Trustworthy knowledge from old tasks is reused in the new task. Trust
comes from whether their old predictions remain true in the new task. So
their particular research emphasis is quite different from ours, though
their overall objective of transfer is similar. Their less related work
focuses on transfer with model-free RL agents using learned relational
knowledge. Finally, as noted above we did compare against a policy
transfer method proposed by the creators of the network routing domain. d)
While in this paper our focus was on adapting reward functions to achieve
transfer in computationally bounded agents and for this we used the
existing optimal-rewards framework, we agree with the reviewer that the
optimal-rewards-based work could use a more careful direct comparison to
reward-shaping; this could be relevant future work for the authors. We
note that reference Sorg etal ([15]) does show that in lookahead tree
planning agents potential based reward-shaping is a special case of
optimal rewards and performs worse empirically. e) We will fix the use of
parenthetical citations as nouns.
Reviewer 2: Yes, availability of
good features for the reward-mapping function is key both for the
existence of good internal reward functions as well as for the ease of the
supervised learning task that maps objective rewards to internal rewards.

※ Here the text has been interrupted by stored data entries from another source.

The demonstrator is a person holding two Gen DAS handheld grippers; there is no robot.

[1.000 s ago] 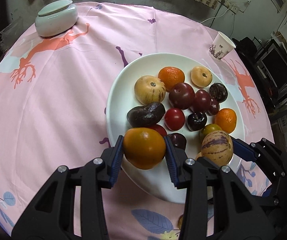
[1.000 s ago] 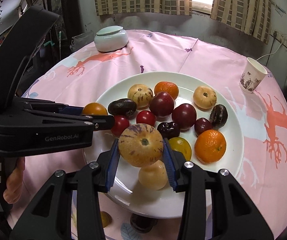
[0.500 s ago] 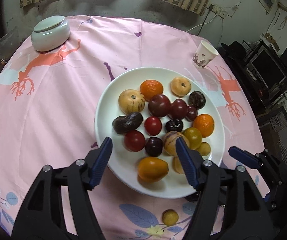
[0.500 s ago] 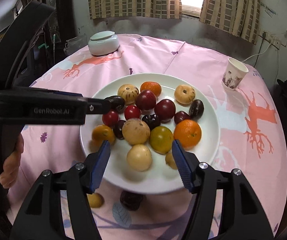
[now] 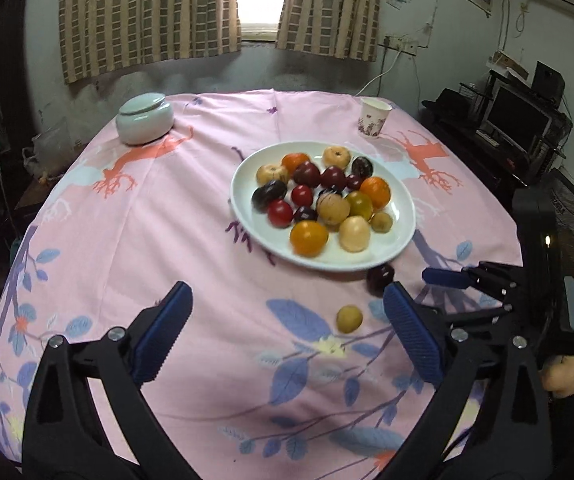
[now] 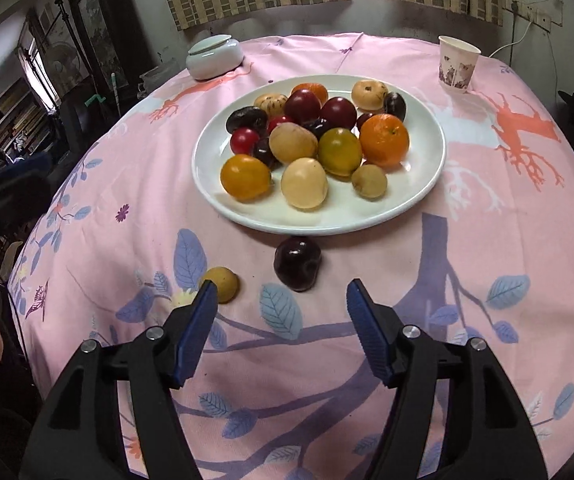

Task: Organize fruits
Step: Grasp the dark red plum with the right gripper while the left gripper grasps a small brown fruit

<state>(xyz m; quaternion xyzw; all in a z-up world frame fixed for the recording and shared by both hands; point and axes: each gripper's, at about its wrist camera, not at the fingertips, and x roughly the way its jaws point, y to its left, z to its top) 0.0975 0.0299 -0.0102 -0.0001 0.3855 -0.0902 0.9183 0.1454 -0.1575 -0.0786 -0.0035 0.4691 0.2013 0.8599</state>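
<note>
A white plate [image 5: 401, 236] [image 6: 415, 204] holds several fruits: oranges, dark plums, red tomatoes and pale striped melons. An orange-yellow fruit [image 5: 308, 237] [image 6: 246, 177] and a striped melon [image 5: 333, 208] [image 6: 293, 143] lie on it. A dark plum [image 5: 379, 279] [image 6: 297, 263] and a small yellow fruit [image 5: 349, 319] [image 6: 222, 283] lie on the cloth in front of the plate. My left gripper [image 5: 287, 328] is open and empty, well back from the plate. My right gripper [image 6: 281, 324] is open and empty, just behind the plum.
A round table carries a pink printed cloth [image 5: 167, 220]. A pale lidded jar [image 5: 145, 118] [image 6: 215, 57] stands at the far left. A paper cup [image 5: 374, 117] [image 6: 458, 64] stands at the far right. Shelves and electronics [image 5: 519, 120] stand right of the table.
Both grippers opened, leaving the orange-yellow fruit and the striped melon on the plate. Both then drew back and up from the plate toward the table's near edge.
</note>
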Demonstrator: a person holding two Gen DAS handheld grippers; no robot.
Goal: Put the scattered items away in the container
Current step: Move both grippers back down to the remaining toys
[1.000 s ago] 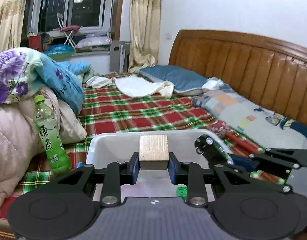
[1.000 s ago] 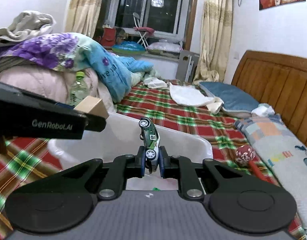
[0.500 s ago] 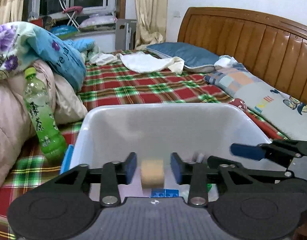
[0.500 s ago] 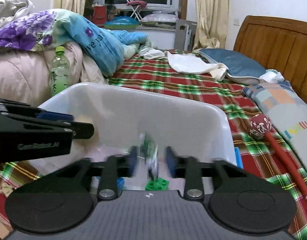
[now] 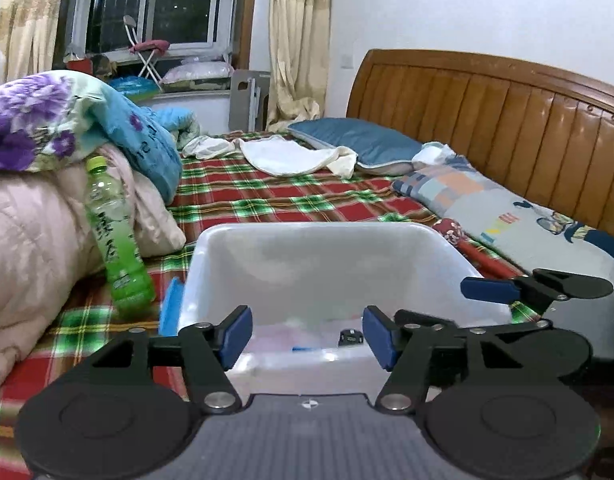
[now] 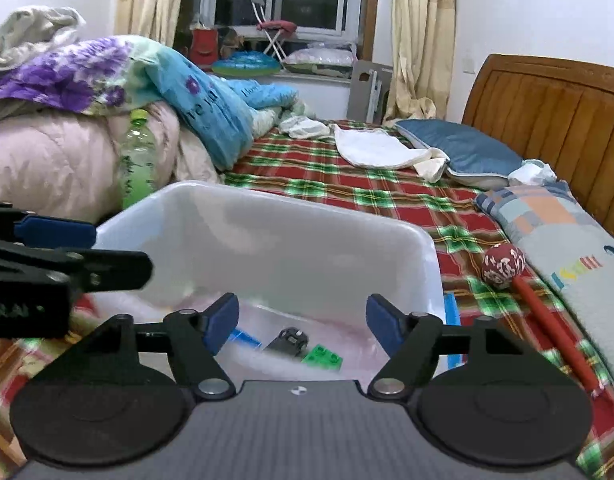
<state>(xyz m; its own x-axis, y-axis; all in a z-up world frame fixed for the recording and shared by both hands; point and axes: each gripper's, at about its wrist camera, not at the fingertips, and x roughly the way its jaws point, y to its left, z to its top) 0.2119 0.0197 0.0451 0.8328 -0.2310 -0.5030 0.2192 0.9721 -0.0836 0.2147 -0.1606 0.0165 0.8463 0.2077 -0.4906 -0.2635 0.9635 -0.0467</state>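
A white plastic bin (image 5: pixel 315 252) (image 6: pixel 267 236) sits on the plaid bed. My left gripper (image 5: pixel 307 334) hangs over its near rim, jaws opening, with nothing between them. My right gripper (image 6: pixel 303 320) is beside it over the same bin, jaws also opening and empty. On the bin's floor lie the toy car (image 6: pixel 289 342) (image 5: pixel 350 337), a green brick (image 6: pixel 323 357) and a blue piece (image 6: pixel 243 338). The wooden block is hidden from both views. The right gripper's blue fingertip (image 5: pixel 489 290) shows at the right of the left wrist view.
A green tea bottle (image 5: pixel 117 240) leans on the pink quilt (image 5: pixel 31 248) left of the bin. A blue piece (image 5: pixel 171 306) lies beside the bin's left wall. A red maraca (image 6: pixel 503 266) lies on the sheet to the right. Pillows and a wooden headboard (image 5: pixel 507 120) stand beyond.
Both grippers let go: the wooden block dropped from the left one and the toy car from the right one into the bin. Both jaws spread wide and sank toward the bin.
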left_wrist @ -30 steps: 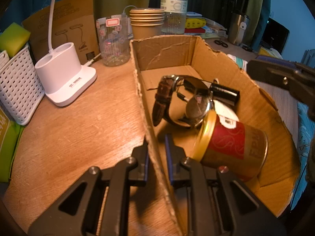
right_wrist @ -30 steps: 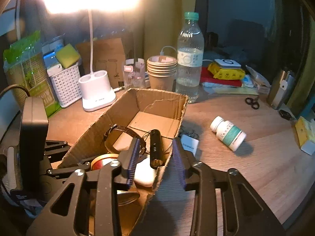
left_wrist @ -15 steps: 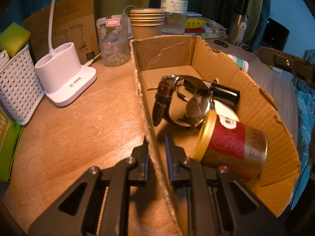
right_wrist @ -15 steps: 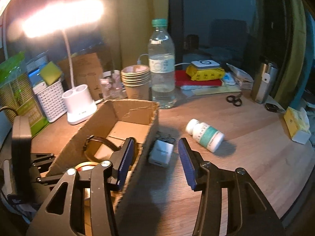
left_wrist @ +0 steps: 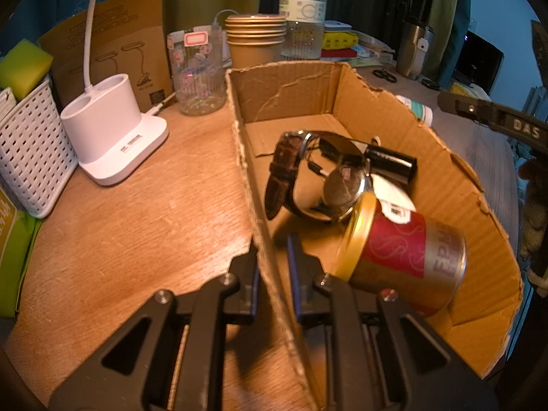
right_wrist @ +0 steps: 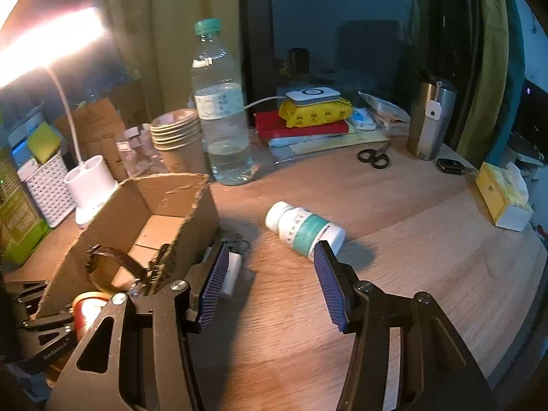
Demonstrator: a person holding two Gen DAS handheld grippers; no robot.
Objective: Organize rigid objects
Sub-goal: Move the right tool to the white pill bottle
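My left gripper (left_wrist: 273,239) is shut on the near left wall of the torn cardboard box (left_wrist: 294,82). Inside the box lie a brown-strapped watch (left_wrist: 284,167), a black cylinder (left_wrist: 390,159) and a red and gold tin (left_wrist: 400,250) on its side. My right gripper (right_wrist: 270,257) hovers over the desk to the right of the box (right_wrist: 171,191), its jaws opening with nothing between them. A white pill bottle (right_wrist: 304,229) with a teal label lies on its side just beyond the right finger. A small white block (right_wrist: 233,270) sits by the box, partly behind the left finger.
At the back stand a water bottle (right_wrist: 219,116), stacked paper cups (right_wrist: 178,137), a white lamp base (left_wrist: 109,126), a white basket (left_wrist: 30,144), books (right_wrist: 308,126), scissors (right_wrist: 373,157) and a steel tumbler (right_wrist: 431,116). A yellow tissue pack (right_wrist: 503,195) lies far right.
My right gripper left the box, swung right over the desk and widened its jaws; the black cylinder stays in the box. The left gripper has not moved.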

We will acknowledge this explicitly in a revision. Thank you.
Reviewer 3: Thank you for helpful suggestions of how to improve
the writing in the network routing domain. To answer some of your
questions briefly using line numbers. (323) Yes, trajectory-counts are UCT
sample runs or trajectories to a prescribed depth. (332) Embarrassingly we
had colors on both the numbers (these were the relevant colors) and on the
grid squares (these were meant to help visualize) that were chosen in a
contradictory manner (negative numbers used a dark-line font but the
associated grid squares were light colored). In the cited statement we
mean that negative numbers written in a dark-line font discouraged
exploration. We will fix this in our graphic. (370) We will clarify how
the G_1, G_2, G_3 decomposition we introduced was used to allow for
intuitively interesting changes to the state-transition function across
tasks. Specifically, part of the state description is the destination of
packets in the system. The probabilities that the destination of a packet
belonged to each of the subgraphs (p^G_1, p^G_2) became parameters we
could manipulate to change the state-transition probabilities. (403) In
the experiments where transition functions changed with tasks, we still
used a mapping function whose *output* was the initial internal reward
function, but whose *inputs* now included parameters of the state
transition function (specifically p^G_1 and p^G_2 as mentioned above).
(418) The competing policy transfer agent is from the reference Natarajan
and Tadepalli [9] in the paper; they introduced the network routing domain
to evaluate their policy transfer algorithm and we use both their domain
and their algorithm as a comparison. Their method stores policies and for
each new task chooses an appropriate policy from the stored ones and them
improves the initial policy with experience. (They use vector-based
average reward RL algorithms where each component of the vector
corresponds to an objective reward function feature, and store and reuse
these vectors as implicit representations of policies.)
| |